Work to be completed
Return each line of the data below unchanged, please.

▬▬▬▬▬▬▬▬▬▬

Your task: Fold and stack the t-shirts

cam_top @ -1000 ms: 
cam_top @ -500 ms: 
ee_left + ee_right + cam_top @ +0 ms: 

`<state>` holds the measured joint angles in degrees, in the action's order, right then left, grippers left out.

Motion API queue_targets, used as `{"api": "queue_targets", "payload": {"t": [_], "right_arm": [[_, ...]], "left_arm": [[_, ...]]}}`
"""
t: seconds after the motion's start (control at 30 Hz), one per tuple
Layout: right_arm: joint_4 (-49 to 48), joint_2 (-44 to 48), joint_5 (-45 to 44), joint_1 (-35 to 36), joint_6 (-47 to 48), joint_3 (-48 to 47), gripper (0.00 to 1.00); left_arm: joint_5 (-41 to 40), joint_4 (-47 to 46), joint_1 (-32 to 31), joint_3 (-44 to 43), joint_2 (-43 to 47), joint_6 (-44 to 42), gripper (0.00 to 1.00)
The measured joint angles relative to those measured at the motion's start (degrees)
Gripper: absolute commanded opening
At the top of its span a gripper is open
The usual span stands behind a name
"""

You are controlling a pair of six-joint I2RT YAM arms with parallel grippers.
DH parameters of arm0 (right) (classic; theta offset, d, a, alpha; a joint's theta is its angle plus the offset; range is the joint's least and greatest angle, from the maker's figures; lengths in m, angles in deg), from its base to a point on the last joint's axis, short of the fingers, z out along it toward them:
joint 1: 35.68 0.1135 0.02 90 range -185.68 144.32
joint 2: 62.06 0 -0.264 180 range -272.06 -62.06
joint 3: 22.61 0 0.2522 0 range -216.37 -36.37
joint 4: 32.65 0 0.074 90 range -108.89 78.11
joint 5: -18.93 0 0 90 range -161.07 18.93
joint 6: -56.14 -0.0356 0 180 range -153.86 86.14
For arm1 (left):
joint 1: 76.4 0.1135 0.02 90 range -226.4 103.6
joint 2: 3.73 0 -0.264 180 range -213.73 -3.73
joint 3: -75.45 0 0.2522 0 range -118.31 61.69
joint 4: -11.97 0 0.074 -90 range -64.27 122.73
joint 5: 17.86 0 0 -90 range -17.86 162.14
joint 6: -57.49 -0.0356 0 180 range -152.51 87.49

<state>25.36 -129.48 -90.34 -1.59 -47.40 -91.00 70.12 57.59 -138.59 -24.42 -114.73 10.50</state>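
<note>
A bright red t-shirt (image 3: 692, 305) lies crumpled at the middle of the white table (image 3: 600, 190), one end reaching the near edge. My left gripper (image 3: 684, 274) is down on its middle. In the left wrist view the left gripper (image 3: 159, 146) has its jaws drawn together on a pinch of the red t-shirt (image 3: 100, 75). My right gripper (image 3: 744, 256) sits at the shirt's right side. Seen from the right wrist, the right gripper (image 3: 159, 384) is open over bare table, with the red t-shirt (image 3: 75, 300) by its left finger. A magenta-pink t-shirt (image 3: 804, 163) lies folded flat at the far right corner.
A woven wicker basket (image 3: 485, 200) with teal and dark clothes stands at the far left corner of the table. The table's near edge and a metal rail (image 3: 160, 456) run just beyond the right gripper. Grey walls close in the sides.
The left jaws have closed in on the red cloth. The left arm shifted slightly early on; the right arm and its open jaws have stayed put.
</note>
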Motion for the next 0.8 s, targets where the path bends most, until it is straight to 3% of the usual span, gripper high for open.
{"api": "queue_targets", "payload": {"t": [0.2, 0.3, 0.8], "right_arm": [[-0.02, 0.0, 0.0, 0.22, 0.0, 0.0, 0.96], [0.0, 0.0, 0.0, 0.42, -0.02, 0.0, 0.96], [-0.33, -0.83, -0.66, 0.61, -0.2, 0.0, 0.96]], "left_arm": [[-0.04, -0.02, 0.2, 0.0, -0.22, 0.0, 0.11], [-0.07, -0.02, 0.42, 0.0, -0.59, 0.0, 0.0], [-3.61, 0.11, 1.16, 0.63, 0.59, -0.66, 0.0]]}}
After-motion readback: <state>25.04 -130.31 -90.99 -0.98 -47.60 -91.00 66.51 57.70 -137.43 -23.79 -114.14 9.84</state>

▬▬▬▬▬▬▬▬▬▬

Exercise output
Your task: Fold and stack the t-shirts

cam_top @ -1000 ms: 
cam_top @ -500 ms: 
ee_left + ee_right + cam_top @ +0 ms: 

`<state>` holds the measured joint angles in degrees, in the action's order, right then left, grippers left out.

Motion API queue_targets, used as `{"api": "queue_targets", "payload": {"t": [_], "right_arm": [[_, ...]], "left_arm": [[_, ...]]}}`
"""
t: seconds after the motion's start (control at 30 Hz), one per tuple
Layout: right_arm: joint_4 (-49 to 48), joint_2 (-44 to 48), joint_5 (-45 to 44), joint_1 (-35 to 36), joint_6 (-47 to 48), joint_3 (-48 to 47), gripper (0.00 to 1.00); left_arm: joint_5 (-41 to 40), joint_4 (-47 to 46), joint_1 (-32 to 31), joint_3 (-44 to 43), joint_2 (-43 to 47), joint_6 (-44 to 42), gripper (0.00 to 1.00)
The measured joint angles relative to those measured at the motion's start (degrees)
Gripper: absolute commanded opening
At the top of its span a gripper is open
The usual span stands behind a name
"""

You are controlling a pair of six-joint I2RT YAM arms with parallel grippers.
DH parameters of arm0 (right) (classic; theta offset, d, a, alpha; a joint's theta is its angle plus the offset; range is the joint's least and greatest angle, from the maker's figures; lengths in m, angles in deg), from its base to a point on the last joint's axis, short of the fingers, z out along it toward them:
joint 1: 35.68 0.1135 0.02 90 range -185.68 144.32
joint 2: 62.06 0 -0.264 180 range -272.06 -62.06
joint 3: 22.61 0 0.2522 0 range -216.37 -36.37
joint 4: 32.65 0 0.074 90 range -108.89 78.11
joint 5: -18.93 0 0 90 range -161.07 18.93
joint 6: -56.14 -0.0356 0 180 range -153.86 86.14
For arm1 (left):
joint 1: 76.4 0.1135 0.02 90 range -226.4 103.6
joint 2: 3.73 0 -0.264 180 range -213.73 -3.73
joint 3: -75.45 0 0.2522 0 range -118.31 61.69
joint 4: -11.97 0 0.074 -90 range -64.27 122.73
joint 5: 17.86 0 0 -90 range -17.86 162.14
joint 6: -57.49 -0.0356 0 180 range -152.51 87.49

<state>25.36 -129.48 -90.34 -1.59 -47.40 -91.00 70.12 57.59 -138.59 -24.42 -114.73 10.50</state>
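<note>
A bright red t-shirt (image 3: 692, 305) lies crumpled at the middle of the white table (image 3: 600, 190), one end reaching the near edge. My left gripper (image 3: 684, 274) is down on its middle. In the left wrist view the left gripper (image 3: 159, 146) has its jaws drawn together on a pinch of the red t-shirt (image 3: 100, 75). My right gripper (image 3: 744, 256) sits at the shirt's right side. Seen from the right wrist, the right gripper (image 3: 159, 384) is open over bare table, with the red t-shirt (image 3: 75, 300) by its left finger. A magenta-pink t-shirt (image 3: 804, 163) lies folded flat at the far right corner.
A woven wicker basket (image 3: 485, 200) with teal and dark clothes stands at the far left corner of the table. The table's near edge and a metal rail (image 3: 160, 456) run just beyond the right gripper. Grey walls close in the sides.
The left jaws have closed in on the red cloth. The left arm shifted slightly early on; the right arm and its open jaws have stayed put.
</note>
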Motion for the next 0.8 s, targets where the path bends most, until it is straight to 3% of the usual span, gripper high for open.
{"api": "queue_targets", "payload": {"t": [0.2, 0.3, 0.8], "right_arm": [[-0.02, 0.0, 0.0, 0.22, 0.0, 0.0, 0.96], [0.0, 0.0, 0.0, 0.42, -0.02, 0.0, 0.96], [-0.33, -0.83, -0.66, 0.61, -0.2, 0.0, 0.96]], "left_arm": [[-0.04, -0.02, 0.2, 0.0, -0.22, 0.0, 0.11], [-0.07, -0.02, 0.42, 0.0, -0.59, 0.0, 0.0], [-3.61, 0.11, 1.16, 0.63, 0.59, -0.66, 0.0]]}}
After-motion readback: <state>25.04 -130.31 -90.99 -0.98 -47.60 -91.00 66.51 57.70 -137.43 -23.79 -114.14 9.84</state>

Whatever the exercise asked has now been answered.